This post was originally published on Forbes Oct 12, 2015
Another week another candidate tax plan. This time it is Bobby Jindal. Frankly I didn't know very much about Governor Jindal. It's Louisiana he is governor of, by the way, although you probably already knew that. The one fun fact about Governor Jindal that has me rooting for him purely on entertainment grounds is this:
Prior to immigrating to the United States, both his parents were lecturers at an Indian engineering college. At the time of their move to the US, Raj Jindal was to be a doctoral candidate in physics. They left Malerkotla, Punjab, India] in January 1971; six months before their son was born.
Under Jindal's plan, the Earned Income Credit will be "transferred over to the payroll tax" and administered by employers. Now one of the things that made EIC fraud work was that the EIC rate is higher than the self-employment tax rate, so that by pretending to have an extra $10,000 in income from hairdressing or dog walking or whatever else might sound plausible, you could come out ahead. Not clear how his plan addresses that. If it is by making it so the credit is lower than the SE rate, that would significantly fray the social safety net.

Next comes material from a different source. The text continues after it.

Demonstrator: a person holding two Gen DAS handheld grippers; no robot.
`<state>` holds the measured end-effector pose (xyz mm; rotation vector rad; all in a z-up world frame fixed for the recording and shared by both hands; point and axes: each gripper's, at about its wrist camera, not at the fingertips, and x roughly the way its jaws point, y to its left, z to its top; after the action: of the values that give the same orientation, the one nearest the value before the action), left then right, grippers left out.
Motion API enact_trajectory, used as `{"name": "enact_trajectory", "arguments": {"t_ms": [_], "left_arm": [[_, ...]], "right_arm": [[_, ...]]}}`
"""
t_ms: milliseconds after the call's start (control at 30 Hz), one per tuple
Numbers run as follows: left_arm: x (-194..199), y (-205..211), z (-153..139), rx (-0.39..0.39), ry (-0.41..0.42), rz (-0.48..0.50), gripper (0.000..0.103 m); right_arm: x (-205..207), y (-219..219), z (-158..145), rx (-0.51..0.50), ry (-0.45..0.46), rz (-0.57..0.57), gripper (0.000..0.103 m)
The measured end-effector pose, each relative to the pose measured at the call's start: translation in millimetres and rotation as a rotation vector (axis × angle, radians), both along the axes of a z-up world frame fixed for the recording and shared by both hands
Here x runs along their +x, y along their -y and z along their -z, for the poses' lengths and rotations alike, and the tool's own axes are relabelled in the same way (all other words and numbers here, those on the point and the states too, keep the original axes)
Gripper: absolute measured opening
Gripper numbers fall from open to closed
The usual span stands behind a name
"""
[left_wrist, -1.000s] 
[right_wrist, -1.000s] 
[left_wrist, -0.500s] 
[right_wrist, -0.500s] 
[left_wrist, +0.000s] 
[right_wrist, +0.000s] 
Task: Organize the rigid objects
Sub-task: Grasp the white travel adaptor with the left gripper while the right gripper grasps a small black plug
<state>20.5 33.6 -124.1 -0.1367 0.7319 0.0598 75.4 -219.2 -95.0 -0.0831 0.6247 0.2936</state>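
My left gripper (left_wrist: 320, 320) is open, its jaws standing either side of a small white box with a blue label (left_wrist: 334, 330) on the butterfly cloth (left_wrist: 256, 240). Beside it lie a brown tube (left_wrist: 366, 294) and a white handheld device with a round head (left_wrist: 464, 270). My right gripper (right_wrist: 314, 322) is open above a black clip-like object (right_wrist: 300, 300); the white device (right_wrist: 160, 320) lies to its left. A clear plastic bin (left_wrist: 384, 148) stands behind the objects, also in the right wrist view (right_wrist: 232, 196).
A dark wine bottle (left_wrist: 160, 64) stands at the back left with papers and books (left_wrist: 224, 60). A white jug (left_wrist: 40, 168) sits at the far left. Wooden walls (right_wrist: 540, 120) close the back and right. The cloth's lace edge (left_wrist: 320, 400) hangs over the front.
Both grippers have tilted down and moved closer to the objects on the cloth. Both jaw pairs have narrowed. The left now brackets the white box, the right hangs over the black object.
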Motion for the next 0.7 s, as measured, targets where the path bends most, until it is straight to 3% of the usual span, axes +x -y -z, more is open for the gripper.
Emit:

President Obama has nearly doubled our national debt. It is now over $18 trillion and is the largest debt in the history of the world.

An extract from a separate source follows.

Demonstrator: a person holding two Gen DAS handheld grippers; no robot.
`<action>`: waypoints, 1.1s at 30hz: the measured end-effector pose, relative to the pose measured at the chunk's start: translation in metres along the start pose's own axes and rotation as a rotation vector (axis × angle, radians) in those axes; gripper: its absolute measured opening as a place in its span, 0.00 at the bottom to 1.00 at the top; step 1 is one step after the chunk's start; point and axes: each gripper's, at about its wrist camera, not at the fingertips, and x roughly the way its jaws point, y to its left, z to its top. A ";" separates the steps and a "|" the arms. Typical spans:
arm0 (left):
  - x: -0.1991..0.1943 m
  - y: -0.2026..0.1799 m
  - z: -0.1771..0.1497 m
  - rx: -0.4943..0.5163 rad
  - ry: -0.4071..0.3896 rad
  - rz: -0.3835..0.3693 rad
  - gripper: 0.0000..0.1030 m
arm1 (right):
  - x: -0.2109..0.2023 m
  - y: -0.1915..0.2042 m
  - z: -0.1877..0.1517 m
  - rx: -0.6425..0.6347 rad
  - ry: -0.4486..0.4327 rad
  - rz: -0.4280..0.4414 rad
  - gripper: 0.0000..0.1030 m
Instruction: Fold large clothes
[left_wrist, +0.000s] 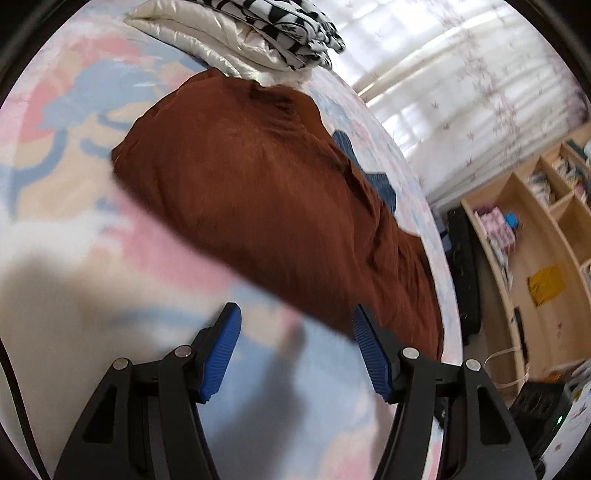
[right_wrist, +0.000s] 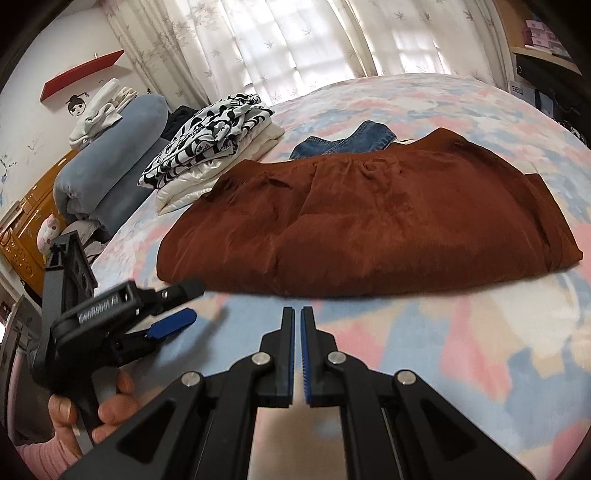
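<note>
A large rust-brown garment (left_wrist: 258, 192) (right_wrist: 369, 221) lies spread on the bed, partly doubled over. My left gripper (left_wrist: 295, 321) hovers over the bedspread just short of the garment's near edge, jaws open with nothing between the blue pads. In the right wrist view the left gripper (right_wrist: 192, 299) shows at the left, held by a hand (right_wrist: 110, 406). My right gripper (right_wrist: 297, 312) is shut and empty, its tips a little short of the garment's near edge.
A pastel patterned bedspread (right_wrist: 443, 350) covers the bed. Folded clothes, black-and-white on cream (right_wrist: 210, 147), are stacked at the far side. Blue jeans (right_wrist: 354, 138) lie behind the garment. A grey rolled duvet (right_wrist: 110, 158) sits left. Wooden shelves (left_wrist: 535, 240) stand beside the bed.
</note>
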 end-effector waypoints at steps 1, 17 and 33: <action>0.003 0.001 0.003 -0.009 -0.009 -0.006 0.60 | 0.002 -0.001 0.002 0.001 -0.001 -0.002 0.03; 0.056 0.020 0.067 -0.130 -0.095 -0.074 0.59 | 0.058 0.000 0.068 0.000 -0.035 -0.043 0.03; 0.036 -0.043 0.060 0.144 -0.312 0.160 0.12 | 0.136 -0.010 0.109 -0.076 -0.038 -0.205 0.03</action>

Governor Jindal’s plan neuters the IRS, ending the “gotcha game” of tax code compliance and getting Washington out of our wallets. At four million words, it’s no wonder average people get trapped in a web of confusing regulations that read like an instructional manual for your life and your money: buy an electric car, don’t save money to give to your children, only one spouse should work. Let’s stop spending billions of taxpayer dollars to collect taxpayer dollars so that the IRS can make decisions with your money for you.